# Bought my first timeshare! Now what?



## 89MustangGX (Aug 13, 2010)

Hello again,

After a lot of research and what I think was good advice, I felt good about buying my first timeshare...so I went ahead and pulled the trigger.

http://cgi.ebay.com/ws/eBayISAPI.dll?ViewItem&item=370416961827

That's it! A 2BR LO Annual in Tahiti Village in Las Vegas.

I was pretty well satisfied with the info on the resort (even though I have never seen it, I have a friend who bought from the developer and owns there). I was also pretty well satisfied with the info I found through searches on the seller, selling company, and closing company.

I think I did well on the price -- I am glad I found TUG!

So I went through the automated webpage and paid on the 11th. I got an electronically signed contract in my email and an automated confirmation email that payment was recieved.

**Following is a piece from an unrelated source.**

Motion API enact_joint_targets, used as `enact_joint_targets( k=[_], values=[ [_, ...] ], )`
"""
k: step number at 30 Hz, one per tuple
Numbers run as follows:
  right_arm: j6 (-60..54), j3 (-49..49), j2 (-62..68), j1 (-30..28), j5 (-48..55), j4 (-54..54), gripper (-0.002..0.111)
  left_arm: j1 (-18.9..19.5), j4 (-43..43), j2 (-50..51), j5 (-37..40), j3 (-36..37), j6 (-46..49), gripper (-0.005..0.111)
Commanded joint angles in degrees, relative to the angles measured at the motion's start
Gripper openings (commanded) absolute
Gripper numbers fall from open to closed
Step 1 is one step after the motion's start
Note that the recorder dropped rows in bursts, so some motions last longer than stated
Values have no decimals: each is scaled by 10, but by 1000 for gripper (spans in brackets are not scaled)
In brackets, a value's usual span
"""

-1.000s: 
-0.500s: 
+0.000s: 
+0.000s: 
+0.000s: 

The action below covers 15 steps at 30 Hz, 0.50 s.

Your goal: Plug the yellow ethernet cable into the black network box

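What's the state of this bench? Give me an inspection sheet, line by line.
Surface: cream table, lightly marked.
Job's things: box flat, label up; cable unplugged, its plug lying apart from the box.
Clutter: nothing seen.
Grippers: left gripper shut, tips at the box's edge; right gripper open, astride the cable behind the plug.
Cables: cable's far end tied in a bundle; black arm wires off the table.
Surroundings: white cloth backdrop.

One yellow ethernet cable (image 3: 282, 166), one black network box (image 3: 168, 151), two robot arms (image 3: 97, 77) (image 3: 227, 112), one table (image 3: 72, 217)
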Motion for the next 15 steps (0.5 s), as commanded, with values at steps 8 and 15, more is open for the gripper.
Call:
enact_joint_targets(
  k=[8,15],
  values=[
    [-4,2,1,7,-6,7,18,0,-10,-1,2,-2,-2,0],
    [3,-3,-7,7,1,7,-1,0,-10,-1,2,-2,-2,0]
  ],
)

I also fired off an email to the seller and TCS asking to confirm it was all complete and request for a copy of the estoppel letter (based on research here).

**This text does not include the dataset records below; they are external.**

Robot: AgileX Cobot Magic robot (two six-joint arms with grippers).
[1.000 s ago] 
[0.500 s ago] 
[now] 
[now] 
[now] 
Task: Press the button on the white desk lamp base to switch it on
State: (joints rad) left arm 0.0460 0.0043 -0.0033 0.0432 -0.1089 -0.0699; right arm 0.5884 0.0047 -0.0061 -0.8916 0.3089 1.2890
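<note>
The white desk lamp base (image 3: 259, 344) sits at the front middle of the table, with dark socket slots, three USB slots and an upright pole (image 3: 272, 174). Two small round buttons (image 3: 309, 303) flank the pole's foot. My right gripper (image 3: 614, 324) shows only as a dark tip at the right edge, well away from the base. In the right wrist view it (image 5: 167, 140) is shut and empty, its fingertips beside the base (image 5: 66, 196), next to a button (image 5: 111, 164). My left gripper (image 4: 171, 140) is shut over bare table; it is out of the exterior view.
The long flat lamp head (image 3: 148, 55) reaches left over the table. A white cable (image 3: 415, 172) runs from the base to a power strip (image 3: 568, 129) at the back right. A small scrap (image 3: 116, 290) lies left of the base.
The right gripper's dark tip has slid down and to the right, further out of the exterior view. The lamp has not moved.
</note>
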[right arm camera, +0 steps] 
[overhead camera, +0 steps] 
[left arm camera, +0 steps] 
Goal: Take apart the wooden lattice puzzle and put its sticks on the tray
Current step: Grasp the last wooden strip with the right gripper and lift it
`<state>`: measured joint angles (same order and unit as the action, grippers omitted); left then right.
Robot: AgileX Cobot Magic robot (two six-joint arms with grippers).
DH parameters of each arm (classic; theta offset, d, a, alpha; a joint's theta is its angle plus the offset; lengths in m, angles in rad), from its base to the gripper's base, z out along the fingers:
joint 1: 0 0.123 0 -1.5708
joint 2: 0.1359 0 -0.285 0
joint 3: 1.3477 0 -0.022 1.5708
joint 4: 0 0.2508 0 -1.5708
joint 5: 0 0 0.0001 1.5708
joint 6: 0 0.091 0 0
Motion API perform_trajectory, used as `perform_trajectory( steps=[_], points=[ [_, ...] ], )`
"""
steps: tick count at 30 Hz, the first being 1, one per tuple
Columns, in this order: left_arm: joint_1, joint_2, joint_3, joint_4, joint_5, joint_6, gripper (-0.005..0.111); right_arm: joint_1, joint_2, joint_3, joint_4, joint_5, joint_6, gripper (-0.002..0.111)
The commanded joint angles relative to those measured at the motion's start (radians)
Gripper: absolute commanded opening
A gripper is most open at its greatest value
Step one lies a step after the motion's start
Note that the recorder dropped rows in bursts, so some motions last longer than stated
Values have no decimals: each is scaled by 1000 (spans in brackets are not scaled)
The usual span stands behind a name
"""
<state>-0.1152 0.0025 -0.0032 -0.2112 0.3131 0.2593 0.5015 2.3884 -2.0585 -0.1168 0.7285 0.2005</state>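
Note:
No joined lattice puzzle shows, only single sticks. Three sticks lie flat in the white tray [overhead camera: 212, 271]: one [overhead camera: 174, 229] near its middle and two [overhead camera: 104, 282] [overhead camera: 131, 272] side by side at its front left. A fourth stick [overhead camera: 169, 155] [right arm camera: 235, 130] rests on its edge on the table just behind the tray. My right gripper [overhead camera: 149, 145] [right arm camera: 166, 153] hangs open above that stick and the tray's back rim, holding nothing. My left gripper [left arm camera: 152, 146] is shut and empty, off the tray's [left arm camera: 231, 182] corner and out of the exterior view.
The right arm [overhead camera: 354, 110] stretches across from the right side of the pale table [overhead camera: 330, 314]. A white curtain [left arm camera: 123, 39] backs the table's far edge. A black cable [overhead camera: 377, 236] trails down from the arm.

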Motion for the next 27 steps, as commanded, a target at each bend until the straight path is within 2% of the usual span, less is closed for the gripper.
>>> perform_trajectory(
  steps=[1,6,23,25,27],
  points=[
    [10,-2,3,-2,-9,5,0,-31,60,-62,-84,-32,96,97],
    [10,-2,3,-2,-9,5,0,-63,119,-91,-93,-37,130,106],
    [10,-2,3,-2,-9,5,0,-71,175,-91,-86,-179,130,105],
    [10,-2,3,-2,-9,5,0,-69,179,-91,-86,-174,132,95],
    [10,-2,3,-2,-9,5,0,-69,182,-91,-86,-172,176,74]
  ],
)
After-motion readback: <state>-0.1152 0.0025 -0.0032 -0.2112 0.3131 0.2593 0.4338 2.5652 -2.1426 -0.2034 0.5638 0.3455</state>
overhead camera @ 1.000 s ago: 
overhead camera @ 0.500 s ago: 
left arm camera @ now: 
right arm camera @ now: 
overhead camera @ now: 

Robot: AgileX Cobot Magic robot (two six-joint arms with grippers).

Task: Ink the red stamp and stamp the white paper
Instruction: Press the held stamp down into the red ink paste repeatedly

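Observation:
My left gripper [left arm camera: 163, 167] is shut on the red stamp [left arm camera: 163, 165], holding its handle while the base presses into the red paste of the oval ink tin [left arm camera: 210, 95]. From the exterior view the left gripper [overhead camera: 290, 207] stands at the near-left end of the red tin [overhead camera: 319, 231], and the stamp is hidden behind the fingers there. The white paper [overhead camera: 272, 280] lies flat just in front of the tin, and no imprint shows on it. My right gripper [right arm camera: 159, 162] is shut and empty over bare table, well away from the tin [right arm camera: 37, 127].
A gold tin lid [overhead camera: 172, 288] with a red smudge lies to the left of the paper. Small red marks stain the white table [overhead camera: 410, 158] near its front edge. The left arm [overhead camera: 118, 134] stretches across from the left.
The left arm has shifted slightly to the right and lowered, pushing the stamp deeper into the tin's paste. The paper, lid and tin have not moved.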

Now is where I start to get a little nervous.

What happens next and when should I expect it to happen?

Do I just recieve info in the USPS mail? Will there be actual signing of documents and mailing/faxing back? Will there be phone calls?

When do I get the actual deed?

When do I recieve info from the resort? Or do I recieve anything from them? Maybe a welcome letter or something?

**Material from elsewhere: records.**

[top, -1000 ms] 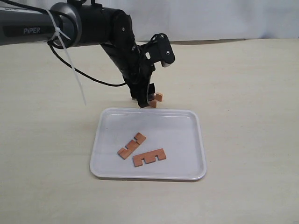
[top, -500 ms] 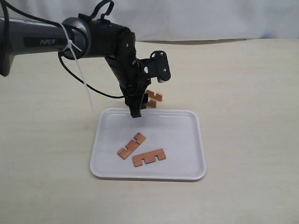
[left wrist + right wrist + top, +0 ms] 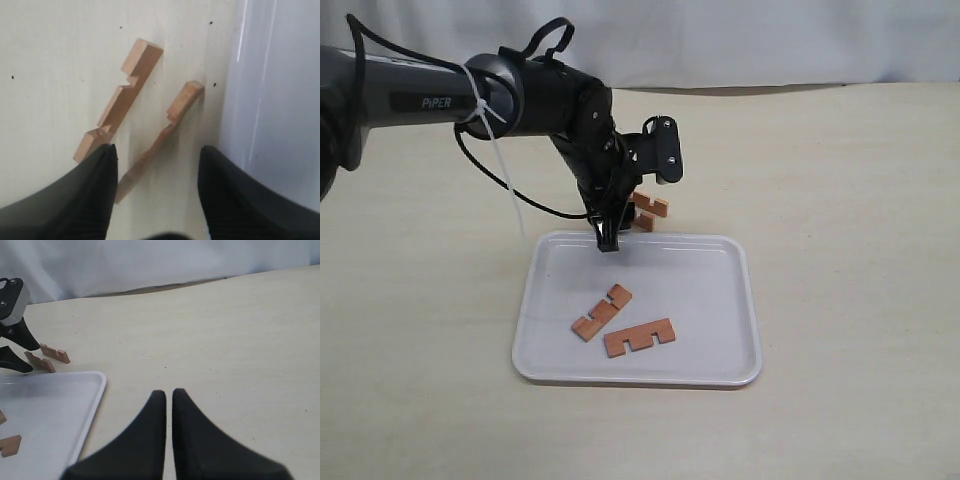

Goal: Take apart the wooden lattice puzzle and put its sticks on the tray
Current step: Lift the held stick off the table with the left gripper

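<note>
No assembled lattice puzzle shows, only separate sticks. Two sticks (image 3: 601, 312) (image 3: 639, 337) lie flat inside the white tray (image 3: 730, 300). Two more sticks (image 3: 649, 208) rest on the table just behind the tray's far rim. In the left wrist view one stick (image 3: 121, 98) lies flat and the other stick (image 3: 162, 131) stands on edge. My left gripper (image 3: 620, 228) (image 3: 157, 150) hangs open over them, holding nothing, with the edge-standing stick reaching between its fingers. My right gripper (image 3: 165, 392) is shut and empty over bare table, right of the tray (image 3: 55, 405).
The left arm (image 3: 520, 95) reaches in from the left above the table. A white backdrop (image 3: 770, 40) closes the far side. The tray's rim (image 3: 235, 100) runs close beside the left gripper's finger.
The left gripper has pulled back from the two sticks behind the tray and shifted left, toward the tray's far rim. Both sticks now show more fully. The tray's sticks stay put.
</note>
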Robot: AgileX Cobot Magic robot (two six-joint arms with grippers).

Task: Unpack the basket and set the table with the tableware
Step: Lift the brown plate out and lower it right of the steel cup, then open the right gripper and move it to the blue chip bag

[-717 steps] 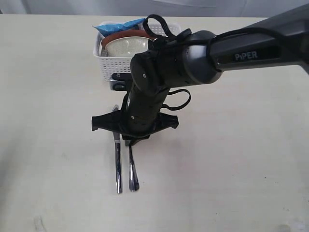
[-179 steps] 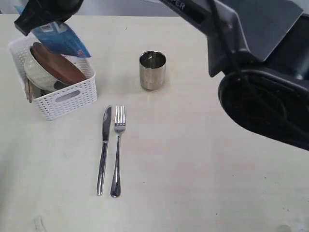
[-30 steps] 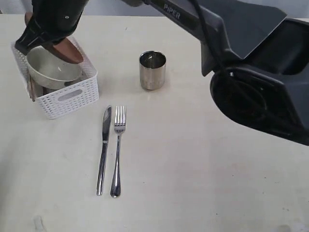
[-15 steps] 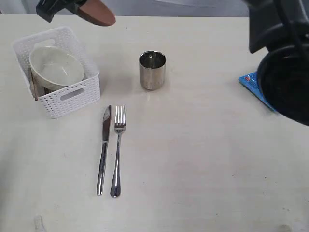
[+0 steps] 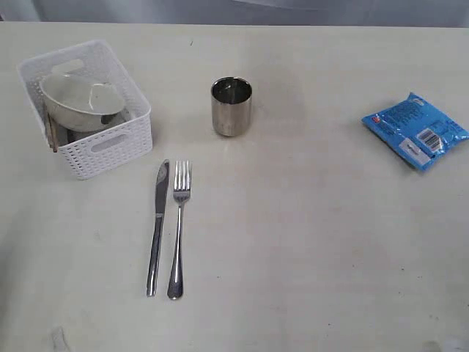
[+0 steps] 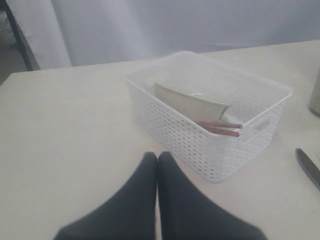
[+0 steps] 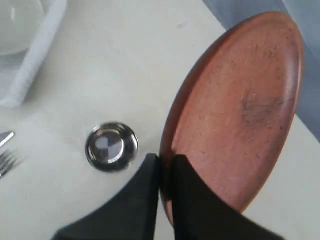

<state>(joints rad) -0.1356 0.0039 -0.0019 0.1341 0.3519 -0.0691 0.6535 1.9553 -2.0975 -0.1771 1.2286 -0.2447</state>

Can someone please walk me through what I should expect next and calm my nerves a little? I felt pretty confident before, but now I am feeling a little naive and would like some reassurance on this journey. I am admittedly young and this would be only my 2nd property purchase.

Thanks!

Adam


----------



## terden (Aug 13, 2010)

89MustangGX said:


> Hello again,
> 
> After a lot of research and what I think was good advice, I felt good about buying my first timeshare...so I went ahead and pulled the trigger.
> 
> ...



I've bought 3 timeshares on eBay. Each took a minimum of 6-8 weeks for everything to complete, including deed transfer, registration with the resort, etc. Don't panic. It just takes some time


----------



## foreverloves (Aug 13, 2010)

I just bought from the same place (same seller on ebay, not the same resort).  I'm still in process, but here's what I can tell you so far:

Paid my fees, received confirmation (via email) that fees were paid.  I asked a few questions after closing, seller was a bit slow to answer, but did answer what I asked.  

Received a letter from Timeshare Closing Services yesterday confirming the escrow was opened and everything was paid and ready.  In fact, they also called me to confirm this as well.  Basically, my deed is being prepared to send to the county recorder. The estimate for this is about 4-6 weeks to record.  Once they record it, I should receive a copy of it, as well as confirmation that the resort has received it and noted me as the new owner. 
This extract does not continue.